- What this task involves:
Your task is to copy the listing exactly, with the pictures left out.
%%
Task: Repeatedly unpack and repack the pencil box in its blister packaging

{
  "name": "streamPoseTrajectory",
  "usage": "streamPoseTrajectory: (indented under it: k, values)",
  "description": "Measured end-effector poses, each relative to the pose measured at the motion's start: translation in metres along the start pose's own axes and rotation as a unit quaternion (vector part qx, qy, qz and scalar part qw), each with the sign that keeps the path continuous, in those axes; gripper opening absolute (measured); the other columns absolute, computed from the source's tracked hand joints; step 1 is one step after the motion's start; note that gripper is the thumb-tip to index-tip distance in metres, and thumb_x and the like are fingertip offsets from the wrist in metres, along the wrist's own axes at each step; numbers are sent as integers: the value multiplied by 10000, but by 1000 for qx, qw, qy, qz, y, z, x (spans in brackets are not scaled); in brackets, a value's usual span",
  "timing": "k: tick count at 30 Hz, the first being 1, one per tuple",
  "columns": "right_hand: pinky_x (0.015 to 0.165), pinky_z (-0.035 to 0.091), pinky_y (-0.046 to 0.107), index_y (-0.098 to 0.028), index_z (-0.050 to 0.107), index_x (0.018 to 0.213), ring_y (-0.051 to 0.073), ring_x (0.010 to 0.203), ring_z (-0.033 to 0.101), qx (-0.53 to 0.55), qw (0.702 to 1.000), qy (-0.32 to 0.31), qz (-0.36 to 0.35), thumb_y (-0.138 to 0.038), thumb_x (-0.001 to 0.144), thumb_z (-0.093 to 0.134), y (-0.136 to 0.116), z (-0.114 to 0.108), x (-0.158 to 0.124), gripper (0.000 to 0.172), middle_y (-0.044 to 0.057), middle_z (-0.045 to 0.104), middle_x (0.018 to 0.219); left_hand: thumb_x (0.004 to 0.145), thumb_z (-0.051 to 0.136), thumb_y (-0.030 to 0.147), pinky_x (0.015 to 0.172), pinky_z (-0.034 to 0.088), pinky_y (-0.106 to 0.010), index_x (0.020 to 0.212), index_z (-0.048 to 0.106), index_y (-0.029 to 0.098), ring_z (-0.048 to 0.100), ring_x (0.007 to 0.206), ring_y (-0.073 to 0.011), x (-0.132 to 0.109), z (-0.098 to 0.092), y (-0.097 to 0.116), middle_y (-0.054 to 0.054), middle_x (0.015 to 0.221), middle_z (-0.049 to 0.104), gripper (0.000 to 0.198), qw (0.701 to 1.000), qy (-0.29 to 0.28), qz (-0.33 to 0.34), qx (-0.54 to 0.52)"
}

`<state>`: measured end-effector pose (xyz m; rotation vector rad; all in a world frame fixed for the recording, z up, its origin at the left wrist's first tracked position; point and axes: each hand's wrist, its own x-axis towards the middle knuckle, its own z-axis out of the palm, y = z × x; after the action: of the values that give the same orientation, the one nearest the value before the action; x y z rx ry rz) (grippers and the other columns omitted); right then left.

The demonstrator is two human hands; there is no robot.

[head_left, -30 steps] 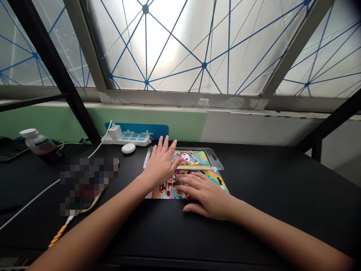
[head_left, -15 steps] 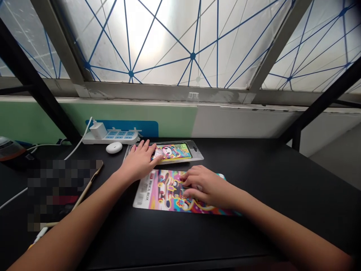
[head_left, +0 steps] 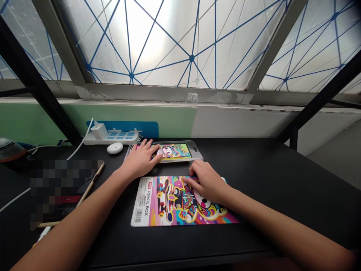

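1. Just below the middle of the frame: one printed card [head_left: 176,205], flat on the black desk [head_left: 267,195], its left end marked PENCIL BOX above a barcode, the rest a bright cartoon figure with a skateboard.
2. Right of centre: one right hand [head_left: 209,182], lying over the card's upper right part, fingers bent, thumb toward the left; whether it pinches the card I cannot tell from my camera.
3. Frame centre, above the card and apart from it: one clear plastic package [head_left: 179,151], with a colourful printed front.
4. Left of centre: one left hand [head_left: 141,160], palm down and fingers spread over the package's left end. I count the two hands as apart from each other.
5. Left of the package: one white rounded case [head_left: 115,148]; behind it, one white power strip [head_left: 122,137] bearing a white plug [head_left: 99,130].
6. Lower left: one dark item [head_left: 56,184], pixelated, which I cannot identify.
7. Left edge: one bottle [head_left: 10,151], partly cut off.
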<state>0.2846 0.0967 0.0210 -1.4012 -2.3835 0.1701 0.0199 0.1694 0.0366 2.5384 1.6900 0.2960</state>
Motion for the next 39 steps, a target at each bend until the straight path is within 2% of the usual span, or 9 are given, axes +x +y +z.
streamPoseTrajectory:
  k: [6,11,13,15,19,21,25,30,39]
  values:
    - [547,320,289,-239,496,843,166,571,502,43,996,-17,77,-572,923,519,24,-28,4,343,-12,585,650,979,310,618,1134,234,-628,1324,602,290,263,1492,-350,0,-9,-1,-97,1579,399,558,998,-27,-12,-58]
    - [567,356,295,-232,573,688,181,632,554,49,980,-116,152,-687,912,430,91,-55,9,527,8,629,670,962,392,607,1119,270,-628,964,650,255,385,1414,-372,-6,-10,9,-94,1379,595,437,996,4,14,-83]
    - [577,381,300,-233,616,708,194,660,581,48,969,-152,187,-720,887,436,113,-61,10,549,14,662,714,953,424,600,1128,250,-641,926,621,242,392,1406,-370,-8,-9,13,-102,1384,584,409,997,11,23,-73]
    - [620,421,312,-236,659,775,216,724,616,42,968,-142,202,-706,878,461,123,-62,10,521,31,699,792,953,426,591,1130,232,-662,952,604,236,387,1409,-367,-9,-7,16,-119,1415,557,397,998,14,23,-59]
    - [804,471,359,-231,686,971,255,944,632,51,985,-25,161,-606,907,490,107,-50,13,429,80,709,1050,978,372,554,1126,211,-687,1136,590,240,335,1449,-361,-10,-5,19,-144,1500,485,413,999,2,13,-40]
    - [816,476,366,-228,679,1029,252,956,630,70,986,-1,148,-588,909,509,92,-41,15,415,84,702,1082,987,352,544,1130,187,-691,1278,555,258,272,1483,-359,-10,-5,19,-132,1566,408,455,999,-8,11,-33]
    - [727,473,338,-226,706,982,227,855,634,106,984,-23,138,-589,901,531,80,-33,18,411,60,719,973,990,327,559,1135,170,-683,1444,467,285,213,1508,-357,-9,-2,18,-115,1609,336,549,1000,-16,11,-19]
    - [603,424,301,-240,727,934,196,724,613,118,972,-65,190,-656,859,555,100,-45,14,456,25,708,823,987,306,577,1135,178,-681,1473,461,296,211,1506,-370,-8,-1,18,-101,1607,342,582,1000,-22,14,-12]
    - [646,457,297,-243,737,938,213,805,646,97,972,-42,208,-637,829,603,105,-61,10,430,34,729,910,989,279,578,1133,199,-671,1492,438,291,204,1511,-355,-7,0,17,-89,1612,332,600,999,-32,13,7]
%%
- The completed task:
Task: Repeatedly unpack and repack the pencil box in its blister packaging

{
  "name": "streamPoseTrajectory",
  "usage": "streamPoseTrajectory: (indented under it: k, values)",
  "description": "Measured end-effector poses, each relative to the pose measured at the motion's start: translation in metres along the start pose's own axes and rotation as a unit quaternion (vector part qx, qy, qz and scalar part qw), each with the sign that keeps the path continuous, in those axes; gripper opening absolute (measured); the other columns absolute, computed from the source's tracked hand joints; step 1 is one step after the motion's start; note that gripper is the thumb-tip to index-tip distance in metres, and thumb_x and the like are fingertip offsets from the wrist in metres, along the wrist's own axes at each step; numbers are sent as integers: the value multiplied by 10000, but by 1000 for qx, qw, qy, qz, y, z, x (spans in brackets are not scaled); in brackets, a value's usual span",
  "timing": "k: tick count at 30 Hz, the first being 1, one per tuple",
  "columns": "right_hand: pinky_x (0.015 to 0.165), pinky_z (-0.035 to 0.091), pinky_y (-0.046 to 0.107), index_y (-0.098 to 0.028), index_z (-0.050 to 0.107), index_x (0.018 to 0.213), ring_y (-0.051 to 0.073), ring_x (0.010 to 0.203), ring_z (-0.033 to 0.101), qx (-0.53 to 0.55), qw (0.702 to 1.000), qy (-0.32 to 0.31), qz (-0.36 to 0.35), thumb_y (-0.138 to 0.038), thumb_x (-0.001 to 0.144), thumb_z (-0.093 to 0.134), y (-0.136 to 0.116), z (-0.114 to 0.108), x (-0.158 to 0.124), gripper (0.000 to 0.172), middle_y (-0.044 to 0.057), middle_z (-0.045 to 0.104), middle_x (0.018 to 0.219); left_hand: thumb_x (0.004 to 0.145), thumb_z (-0.051 to 0.136), thumb_y (-0.030 to 0.147), pinky_x (0.015 to 0.172), pinky_z (-0.034 to 0.088), pinky_y (-0.106 to 0.010), index_x (0.020 to 0.212), index_z (-0.048 to 0.106), index_y (-0.029 to 0.098), ring_z (-0.048 to 0.100), ring_x (0.007 to 0.206), ring_y (-0.073 to 0.011), x (-0.132 to 0.109), z (-0.098 to 0.092), y (-0.097 to 0.116), middle_y (-0.054 to 0.054), middle_x (0.015 to 0.221), middle_z (-0.049 to 0.104), gripper (0.000 to 0.198), qw (0.701 to 1.000), qy (-0.29 to 0.28), qz (-0.33 to 0.34), qx (-0.54 to 0.52)"
}

`<state>`: measured end-effector pose (xyz m; rotation vector rad; all in a world frame fixed for the recording, z up, its origin at the left wrist's first tracked position; point and axes: each hand's wrist, its own x-axis towards the middle knuckle, its own z-axis out of the palm, y = z × x; after the action: of the values that give the same orientation, the one nearest the value before the action; x y z rx ry rz) (grippers and the other columns omitted); right then left.

The demonstrator is two human hands; there is no robot.

[head_left, -30 steps] 
[head_left, -15 steps] 
[head_left, +0 steps] 

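1. Just below the middle of the frame: one printed card [head_left: 176,205], flat on the black desk [head_left: 267,195], its left end marked PENCIL BOX above a barcode, the rest a bright cartoon figure with a skateboard.
2. Right of centre: one right hand [head_left: 209,182], lying over the card's upper right part, fingers bent, thumb toward the left; whether it pinches the card I cannot tell from my camera.
3. Frame centre, above the card and apart from it: one clear plastic package [head_left: 179,151], with a colourful printed front.
4. Left of centre: one left hand [head_left: 141,160], palm down and fingers spread over the package's left end. I count the two hands as apart from each other.
5. Left of the package: one white rounded case [head_left: 115,148]; behind it, one white power strip [head_left: 122,137] bearing a white plug [head_left: 99,130].
6. Lower left: one dark item [head_left: 56,184], pixelated, which I cannot identify.
7. Left edge: one bottle [head_left: 10,151], partly cut off.
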<state>0.2846 0.0967 0.0210 -1.4012 -2.3835 0.1701 0.0199 0.1694 0.0366 2.5384 1.6900 0.2960</state>
Motion for the next 39 steps, a target at each bend until the straight path is within 2% of the usual span, or 9 are given, axes +x +y +z.
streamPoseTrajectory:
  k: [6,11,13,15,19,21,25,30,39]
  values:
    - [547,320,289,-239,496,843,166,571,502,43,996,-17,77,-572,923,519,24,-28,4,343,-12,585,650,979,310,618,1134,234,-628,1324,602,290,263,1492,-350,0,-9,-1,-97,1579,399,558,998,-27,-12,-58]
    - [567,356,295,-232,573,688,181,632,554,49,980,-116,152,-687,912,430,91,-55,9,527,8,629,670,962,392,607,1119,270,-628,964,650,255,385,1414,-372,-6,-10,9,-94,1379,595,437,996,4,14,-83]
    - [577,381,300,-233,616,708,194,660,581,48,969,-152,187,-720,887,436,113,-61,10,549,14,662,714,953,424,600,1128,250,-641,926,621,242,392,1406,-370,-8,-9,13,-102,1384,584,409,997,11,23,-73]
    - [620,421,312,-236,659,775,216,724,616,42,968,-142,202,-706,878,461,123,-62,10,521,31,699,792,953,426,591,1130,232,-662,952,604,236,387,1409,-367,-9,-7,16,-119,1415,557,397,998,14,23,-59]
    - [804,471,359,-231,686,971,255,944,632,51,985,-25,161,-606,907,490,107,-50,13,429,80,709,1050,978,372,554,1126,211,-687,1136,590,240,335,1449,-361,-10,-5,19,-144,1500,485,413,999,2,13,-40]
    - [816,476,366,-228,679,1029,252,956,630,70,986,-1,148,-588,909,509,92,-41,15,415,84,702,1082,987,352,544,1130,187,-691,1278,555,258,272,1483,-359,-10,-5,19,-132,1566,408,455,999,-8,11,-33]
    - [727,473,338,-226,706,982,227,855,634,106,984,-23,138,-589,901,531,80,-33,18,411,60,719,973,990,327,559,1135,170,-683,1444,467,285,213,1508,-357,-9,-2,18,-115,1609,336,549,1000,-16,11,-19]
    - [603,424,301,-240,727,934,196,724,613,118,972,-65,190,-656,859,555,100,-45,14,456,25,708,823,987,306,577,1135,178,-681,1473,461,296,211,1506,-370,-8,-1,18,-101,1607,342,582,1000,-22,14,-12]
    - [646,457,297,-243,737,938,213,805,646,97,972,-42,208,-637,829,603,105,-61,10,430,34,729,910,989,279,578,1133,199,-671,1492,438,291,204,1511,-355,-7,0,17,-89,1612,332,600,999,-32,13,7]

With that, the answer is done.